Rod Franz

Biographical details
- Born: February 8, 1925 San Francisco, California, U.S.
- Died: November 27, 1999 (aged 74) Sacramento, California, U.S.

Playing career
- 1946–1949: California
- Position(s): Guard

Coaching career (HC unless noted)
- 1951–1954: Mount Diabo HS (CA)
- 1955: UC Riverside
- 1956–1957: California (assistant)

Head coaching record
- Overall: 1–3–1 (college)

Accomplishments and honors

Awards
- Consensus All-American (1949); 2× First-team All-American (1947, 1948); 3× First-team All-PCC (1947, 1948, 1949);
- College Football Hall of Fame Inducted in 1977 (profile)

= Rod Franz =

American football player and coach (1925–1999)

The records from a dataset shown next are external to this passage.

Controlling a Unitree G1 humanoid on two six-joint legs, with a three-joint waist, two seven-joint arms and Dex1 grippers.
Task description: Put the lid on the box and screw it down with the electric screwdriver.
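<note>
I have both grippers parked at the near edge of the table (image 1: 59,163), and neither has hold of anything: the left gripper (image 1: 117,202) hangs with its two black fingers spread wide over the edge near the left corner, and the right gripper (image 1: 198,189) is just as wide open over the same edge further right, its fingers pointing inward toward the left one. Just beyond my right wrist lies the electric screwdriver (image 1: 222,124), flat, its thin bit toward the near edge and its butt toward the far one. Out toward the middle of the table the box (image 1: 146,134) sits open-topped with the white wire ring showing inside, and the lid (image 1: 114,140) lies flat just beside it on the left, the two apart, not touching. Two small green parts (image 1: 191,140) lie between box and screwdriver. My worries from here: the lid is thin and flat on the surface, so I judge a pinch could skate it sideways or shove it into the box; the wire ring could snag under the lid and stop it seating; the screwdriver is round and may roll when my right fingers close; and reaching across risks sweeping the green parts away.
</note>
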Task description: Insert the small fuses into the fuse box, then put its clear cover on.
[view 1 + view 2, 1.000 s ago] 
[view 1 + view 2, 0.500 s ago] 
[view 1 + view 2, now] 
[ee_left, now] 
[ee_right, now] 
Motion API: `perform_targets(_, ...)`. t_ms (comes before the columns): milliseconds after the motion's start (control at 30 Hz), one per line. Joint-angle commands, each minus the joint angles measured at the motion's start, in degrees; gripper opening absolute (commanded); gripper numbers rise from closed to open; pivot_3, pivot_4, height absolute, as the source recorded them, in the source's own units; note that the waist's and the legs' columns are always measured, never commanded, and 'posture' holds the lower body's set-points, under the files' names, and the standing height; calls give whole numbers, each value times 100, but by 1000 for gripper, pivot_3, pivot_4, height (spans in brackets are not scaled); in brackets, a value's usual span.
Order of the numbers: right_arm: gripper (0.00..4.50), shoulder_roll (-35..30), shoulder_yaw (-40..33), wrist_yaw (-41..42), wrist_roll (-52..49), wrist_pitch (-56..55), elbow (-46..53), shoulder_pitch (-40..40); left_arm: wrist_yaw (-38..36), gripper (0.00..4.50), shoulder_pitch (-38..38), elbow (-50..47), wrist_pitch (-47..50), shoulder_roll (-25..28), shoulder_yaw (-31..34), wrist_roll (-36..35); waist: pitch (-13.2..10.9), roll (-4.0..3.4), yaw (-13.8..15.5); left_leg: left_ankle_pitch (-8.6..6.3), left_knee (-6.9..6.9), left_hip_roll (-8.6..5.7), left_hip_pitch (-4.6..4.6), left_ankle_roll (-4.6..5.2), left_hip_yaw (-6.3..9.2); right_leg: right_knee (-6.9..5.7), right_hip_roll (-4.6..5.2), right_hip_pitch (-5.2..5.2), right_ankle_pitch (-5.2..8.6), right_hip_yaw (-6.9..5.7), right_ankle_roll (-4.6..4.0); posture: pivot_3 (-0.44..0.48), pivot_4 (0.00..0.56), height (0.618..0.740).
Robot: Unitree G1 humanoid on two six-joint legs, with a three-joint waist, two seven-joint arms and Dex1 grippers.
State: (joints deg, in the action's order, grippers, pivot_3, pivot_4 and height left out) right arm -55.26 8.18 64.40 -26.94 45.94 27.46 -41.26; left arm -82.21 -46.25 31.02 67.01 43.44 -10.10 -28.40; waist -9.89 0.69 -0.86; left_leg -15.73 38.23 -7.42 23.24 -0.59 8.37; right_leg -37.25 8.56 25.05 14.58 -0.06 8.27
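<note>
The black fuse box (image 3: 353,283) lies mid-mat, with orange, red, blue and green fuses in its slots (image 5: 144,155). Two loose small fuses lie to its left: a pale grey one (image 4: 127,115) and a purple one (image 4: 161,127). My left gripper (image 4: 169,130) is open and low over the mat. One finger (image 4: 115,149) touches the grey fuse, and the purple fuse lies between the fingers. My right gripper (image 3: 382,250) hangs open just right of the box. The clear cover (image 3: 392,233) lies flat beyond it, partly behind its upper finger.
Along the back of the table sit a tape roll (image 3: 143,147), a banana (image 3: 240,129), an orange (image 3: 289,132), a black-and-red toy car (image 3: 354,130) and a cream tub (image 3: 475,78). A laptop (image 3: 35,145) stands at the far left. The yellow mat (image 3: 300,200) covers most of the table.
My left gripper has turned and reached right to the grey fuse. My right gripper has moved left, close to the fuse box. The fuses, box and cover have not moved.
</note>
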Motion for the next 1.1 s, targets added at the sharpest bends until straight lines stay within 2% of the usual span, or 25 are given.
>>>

Rodney Thomas Franz (February 8, 1925 – November 27, 1999) was an American football player and coach. He played college football as a guard at the University of California, Berkeley from 1946 to 1949. As a senior, he was a unanimous selection on the 1949 College Football All-America Team. Franz was the first head football coach at University of California, Riverside, serving for one season, in 1955, and compiling a record of 1–3–1. He was inducted into the College Football Hall of Fame as player in 1977.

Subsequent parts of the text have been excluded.